Date Tue, 03 Jul 2007 19:31:38 GMT
+1. Removing deprecations is a worthy cause for a major release in and of
itself. In fact, I'd suggest that removing deprecated and/or obviously wrong
code is a necessary precursor to a redesign.

Plus redesigns always scare me, since you never seem to get what you were
expecting. :)

On 7/3/07, Jochen Wiedmann <> wrote:
> Hi,
> when applying the fixes for IO-99 to commons-fileupload, I was
> originally under the impression, that this would be easily possible
> without any or at least with fully upward compliant API changes.
> Until I detected that for reasons, which absolutely escape me, someone
> made FileItem to implement the Serializable interface.

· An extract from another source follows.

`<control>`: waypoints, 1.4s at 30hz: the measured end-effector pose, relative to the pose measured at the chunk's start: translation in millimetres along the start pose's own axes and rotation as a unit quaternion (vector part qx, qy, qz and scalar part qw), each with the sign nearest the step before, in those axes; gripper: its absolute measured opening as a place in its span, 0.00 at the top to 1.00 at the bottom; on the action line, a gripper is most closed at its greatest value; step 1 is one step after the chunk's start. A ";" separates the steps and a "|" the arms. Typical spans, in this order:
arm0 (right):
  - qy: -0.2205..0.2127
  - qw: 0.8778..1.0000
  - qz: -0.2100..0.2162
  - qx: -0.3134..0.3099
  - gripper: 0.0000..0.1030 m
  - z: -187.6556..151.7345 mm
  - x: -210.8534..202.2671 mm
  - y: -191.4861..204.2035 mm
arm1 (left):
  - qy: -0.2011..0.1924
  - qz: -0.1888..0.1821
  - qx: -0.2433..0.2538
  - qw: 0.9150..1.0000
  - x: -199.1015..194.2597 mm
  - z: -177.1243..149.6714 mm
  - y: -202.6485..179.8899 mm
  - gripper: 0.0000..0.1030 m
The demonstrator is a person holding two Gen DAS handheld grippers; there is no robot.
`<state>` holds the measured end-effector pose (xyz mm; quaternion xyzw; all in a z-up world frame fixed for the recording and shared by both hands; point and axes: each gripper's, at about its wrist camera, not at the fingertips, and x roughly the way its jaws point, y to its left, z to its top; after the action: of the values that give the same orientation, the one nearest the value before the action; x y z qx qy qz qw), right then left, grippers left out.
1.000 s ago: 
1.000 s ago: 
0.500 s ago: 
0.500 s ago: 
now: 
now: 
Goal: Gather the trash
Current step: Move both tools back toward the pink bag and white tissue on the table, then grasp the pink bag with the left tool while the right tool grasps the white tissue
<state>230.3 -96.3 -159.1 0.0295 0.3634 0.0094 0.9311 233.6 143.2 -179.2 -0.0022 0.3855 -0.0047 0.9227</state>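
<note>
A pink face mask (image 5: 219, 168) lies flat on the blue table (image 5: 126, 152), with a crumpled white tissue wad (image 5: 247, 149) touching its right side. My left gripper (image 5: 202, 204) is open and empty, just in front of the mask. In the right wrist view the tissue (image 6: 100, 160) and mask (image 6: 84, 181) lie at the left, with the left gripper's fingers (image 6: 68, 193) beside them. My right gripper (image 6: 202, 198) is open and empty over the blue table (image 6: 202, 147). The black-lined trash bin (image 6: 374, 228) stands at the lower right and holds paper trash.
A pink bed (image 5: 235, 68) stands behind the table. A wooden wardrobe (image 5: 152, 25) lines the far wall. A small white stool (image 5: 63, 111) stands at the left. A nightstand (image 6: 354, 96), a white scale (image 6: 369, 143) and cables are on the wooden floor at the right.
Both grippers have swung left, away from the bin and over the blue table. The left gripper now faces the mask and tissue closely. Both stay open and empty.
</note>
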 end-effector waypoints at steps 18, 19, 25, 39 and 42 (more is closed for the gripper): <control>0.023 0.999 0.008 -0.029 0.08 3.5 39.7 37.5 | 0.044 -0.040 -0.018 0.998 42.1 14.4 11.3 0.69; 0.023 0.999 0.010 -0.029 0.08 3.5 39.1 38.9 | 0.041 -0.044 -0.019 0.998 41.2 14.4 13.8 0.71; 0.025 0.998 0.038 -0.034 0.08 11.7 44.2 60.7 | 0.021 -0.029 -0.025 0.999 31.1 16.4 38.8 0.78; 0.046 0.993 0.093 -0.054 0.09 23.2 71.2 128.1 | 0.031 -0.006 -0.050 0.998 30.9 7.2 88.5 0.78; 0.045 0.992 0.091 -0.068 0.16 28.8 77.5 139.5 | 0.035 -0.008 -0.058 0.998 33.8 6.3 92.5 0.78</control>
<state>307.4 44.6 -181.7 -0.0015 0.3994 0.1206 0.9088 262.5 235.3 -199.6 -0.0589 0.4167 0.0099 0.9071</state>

> I can only guess, that someone had the idea to put a FileItem into the
> HttpSession. But resource tracking within a persistent HttpSession,
> seems to me to be clearly outside the scope of commons-fileupload. At
> least, this doesn't fit into the default implementation, which assumes
> temporary files, for good reasons.
> At first, I have attempted to fix the problem by making the
> FileCleaner serializable, but Rahul has rightly pointed out, that I am
> doing nonsense. See
> for details. I have reverted the changes in commons-io and rethought
> my approach.
> The longer I thought about it, the more I came to the conclusion, that
> the only clean solution is to accept API changes. In particular, let
> FileItem no longer implement the Serializable interface. While we are
> at it, we could as well dissolve the the FileItemFactory and the
> multipart parser. Remove the whole bunch of deprecated methods.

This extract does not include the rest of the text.